INIKEPRI.COM – Laporan audit Badan Pemeriksa Keuangan (BPK) Republik Indonesia tahun anggaran 2024 kembali mengguncang Pemerintah Kabupaten Natuna. Dalam audit terperinci, BPK menemukan indikasi kerugian negara sebesar Rp16,3 miliar yang harus dikembalikan sebelum batas waktu 20 Mei 2025. Temuan ini membuat sejumlah pejabat daerah dilaporkan mulai “keringat dingin”.

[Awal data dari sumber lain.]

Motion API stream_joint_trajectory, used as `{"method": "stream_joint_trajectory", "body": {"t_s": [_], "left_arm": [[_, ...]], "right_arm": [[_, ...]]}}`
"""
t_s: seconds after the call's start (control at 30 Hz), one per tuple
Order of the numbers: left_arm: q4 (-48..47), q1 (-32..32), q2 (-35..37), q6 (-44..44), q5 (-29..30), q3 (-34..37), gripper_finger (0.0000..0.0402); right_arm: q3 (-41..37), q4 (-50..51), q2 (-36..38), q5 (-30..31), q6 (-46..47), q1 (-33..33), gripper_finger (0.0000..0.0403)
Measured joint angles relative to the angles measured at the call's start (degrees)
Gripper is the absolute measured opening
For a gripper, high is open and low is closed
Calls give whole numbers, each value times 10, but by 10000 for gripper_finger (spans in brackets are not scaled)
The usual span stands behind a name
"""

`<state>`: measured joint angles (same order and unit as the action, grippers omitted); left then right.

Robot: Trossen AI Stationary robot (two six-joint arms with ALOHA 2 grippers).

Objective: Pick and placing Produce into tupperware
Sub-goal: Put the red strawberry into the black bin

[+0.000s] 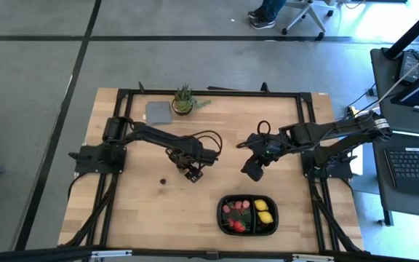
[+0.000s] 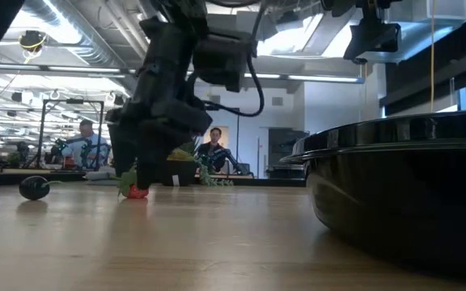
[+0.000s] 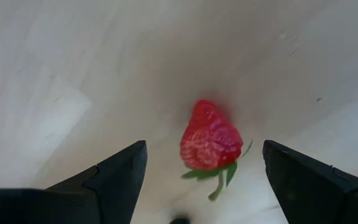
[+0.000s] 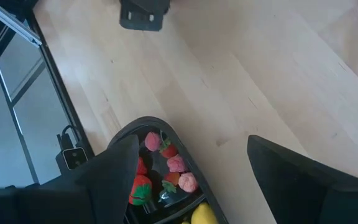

Audit BPK mencatat 29 temuan dari berbagai organisasi perangkat daerah (OPD), mulai dari pengadaan bahan bacaan media, pembelanjaan barang habis pakai di kecamatan, hingga kegiatan fisik di Dinas Pekerjaan Umum (PU). Di Dinas PU sendiri, dari sekitar 2.000 kegiatan fisik sepanjang 2024, sejumlah proyek dinilai bermasalah.
Namun yang paling mencolok, Rp10 miliar dari total kerugian berasal dari utang pajak pasir kuarsa yang belum dilaporkan. Kepala Badan Pengelola Keuangan Daerah (BPKD) Natuna, Suryanto, membenarkan adanya temuan tersebut.
“Rp10 miliar utang pajak pasir kuarsa, belum dilaporkan,” kata Suryanto saat dikonfirmasi wartawan, Kamis (8/5/2025).
Yang menjadi pertanyaan publik, utang pajak sebesar itu tidak tercantum dalam Laporan Keterangan Pertanggungjawaban (LKPJ) 2024, dan baru terungkap dalam pemeriksaan BPK. Kondisi ini memicu sorotan tajam terkait transparansi dan pengelolaan keuangan daerah.

Batas Waktu Pengembalian: 20 Mei 2025
BPK memberi ultimatum: kerugian negara harus dikembalikan paling lambat 20 Mei 2025. Jika tidak, temuan tersebut akan dicatat dalam Laporan Hasil Pemeriksaan (LHP) BPK, yang berpotensi menimbulkan konsekuensi hukum.
“Kalau tidak segera ditindaklanjuti, bisa berbuntut panjang, termasuk potensi pidana,” ungkap salah satu sumber internal di lingkungan Pemkab Natuna.
Kini, sorotan publik tertuju pada langkah korektif yang akan diambil Pemkab Natuna. Apakah kerugian negara bisa dikembalikan tepat waktu? Atau justru membuka babak baru kasus hukum?